There are three references in the Forma et Expositio to the judgment of the princeps in cases that have been referred to him, in clause XXXIII, de interpellationibus et appellationibus (‘of interruptions and appeals’)[78]. Of one of these references (§ 5. Iudici quoque neque suam neque alienam sentientiam liceat refragare, quia haec discussio soli principi reservatur; quia legum est, litigia sententiis vel transactionibus terminata non posse iterum revocare. ‘A judge is not allowed to break his or another’s sentence, because this revision is allowed only to the princeps, because it is established in law that cases concluded with sentences or agreements cannot be called into question again.’) De Salis, stated simply ex fonte incerto. There is also a clause on the liberti principis[79], and there are three references to the princeps in clause XXX de apparitoribus[80]. In all these cases the princeps must be the Gibichung ruler.

By far the most interesting information is to be found in clause VII, De obiectione criminum vel inscriptionibus ingenuorum sive servorum (‘concerning the charging of crimes and the accusations of free men and servants/slaves’)[81]:

6. Crimina vero maiestatis haec sunt, quae legibus designantur; id est: salus principis, traditio regionis aut adeptio tyrannidis.

‘These are the crimes of treason designated by the laws: that is the safety of the princeps, the betrayal of the region and the establishment of a tyrant.’

This is another clause for which de Salis could find no direct Roman source, although he did note similarities with passages in the Sententiae Pauli[82]. In classifying as crimina maiestatis the crimes of threatening the safety of the princeps, betrayal of territory, and usurpation, this seems to be referring to a specific set of circumstances, which surely suggests that we are dealing here with a law issued following the attempt by Godegisel to overthrow his brother in 500[83]. This clause, then brings us back to the possibility that Gundobad authorised the compilation of law-books in the aftermath of the civil war.

There is perhaps one other clause of the Forma et Expositio which might relate to the crisis of 500[84]:

Titulus VIII De violentiis

1.Si quis violentiam ita convincitur admisisse, ut collectis turbis per vim inruens deiciat possidentem, nec eum civili, ut legum est, actione pulsaverit, capitali sententia feriatur.

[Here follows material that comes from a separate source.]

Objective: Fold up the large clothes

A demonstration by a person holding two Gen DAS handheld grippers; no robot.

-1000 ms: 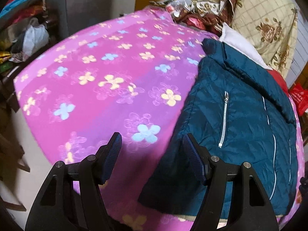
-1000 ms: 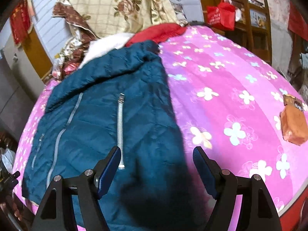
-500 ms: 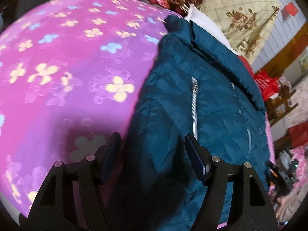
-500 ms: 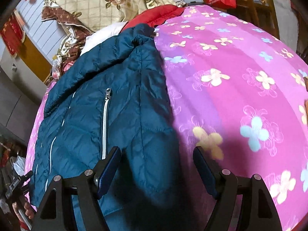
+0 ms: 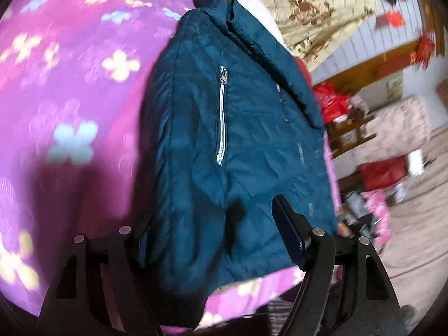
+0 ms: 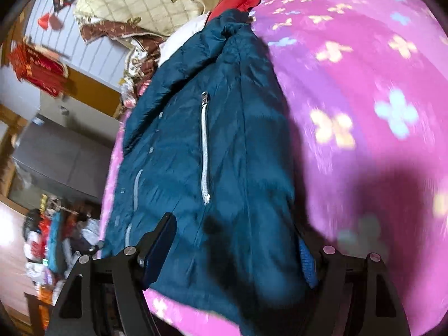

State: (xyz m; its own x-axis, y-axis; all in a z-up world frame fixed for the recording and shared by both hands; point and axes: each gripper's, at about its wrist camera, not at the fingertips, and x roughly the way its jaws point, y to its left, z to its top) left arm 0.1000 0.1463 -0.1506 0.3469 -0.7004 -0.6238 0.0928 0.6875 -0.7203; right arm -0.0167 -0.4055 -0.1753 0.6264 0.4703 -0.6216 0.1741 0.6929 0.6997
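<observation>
We see the teal jacket [image 5: 224, 145] lying flat on the pink flowered bed [image 5: 70, 84]. Our left tongs [image 5: 215, 240] are opening astride its lower edge, the pads not pressing it. Our right tongs [image 6: 238, 252] stand apart astride its other lower corner.

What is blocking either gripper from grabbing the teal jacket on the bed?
Nothing visible. The teal quilted jacket lies uncovered on the pink floral bedspread, its near hem already between the opening left gripper and the open right gripper.
</observation>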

‘If anyone is convicted of having committed violence, so that having gathered a mob he charges in with force and dispossesses an owner, and has not driven him out thought civil action, according to the law, let him be subject to capital punishment.’

De Salis suggested that the origins of this clause lay in Codex Theodosianus IX 10, Ad legem Iuliam de vi publica et privata[85]. There are, however, distinctive phrases in the Burgundian law that find no parallel in the Theodosian Code. In particular there are the words collectis turbis, which might point us back to the civil war.

How can we sum up the evidence we have for the actual process of law-making in the Burgundian province? First, we should stress its Roman origins. By this I do not simply mean that Burgundian law cites Roman law. Rather, what we see is Gibichungs, as Roman officials, even before 476 gathering and editing Roman law with the help of senior members of the senatorial aristocracy, Sidonius Apollinaris and Syagrius. That law was applicable to all those subject to the jurisdiction of the magister militum per Gallias, which seems to have meant an extension of authority not just over the military, but over the general population of the valleys of the Rhône and Saône under his control. There was also a need to provide new legislation to deal with Roman/non-Roman relations. This may have been necessary from the moment of the Burgundian settlement[86]. We know that Burgundians had been involved in law suits before 451, because Liber Constitutionum XVII states that all cases involving Burgundians from before the Battle of the Catalaunian Plains are to be dismissed[87]. It became more necessary in the aftermath of the civil war between Gundobad and Godegisel, when the latter received a good deal of senatorial backing. Gundobad clearly had to appease the Romans, as Gregory of Tours tells us. This may have prompted the compilation of an early version (not necessarily the first) of the Liber Constitutionum. Certainly it led to the issuing of a number of edicts intended to stop barbarian interference, involving force or threats, in court cases.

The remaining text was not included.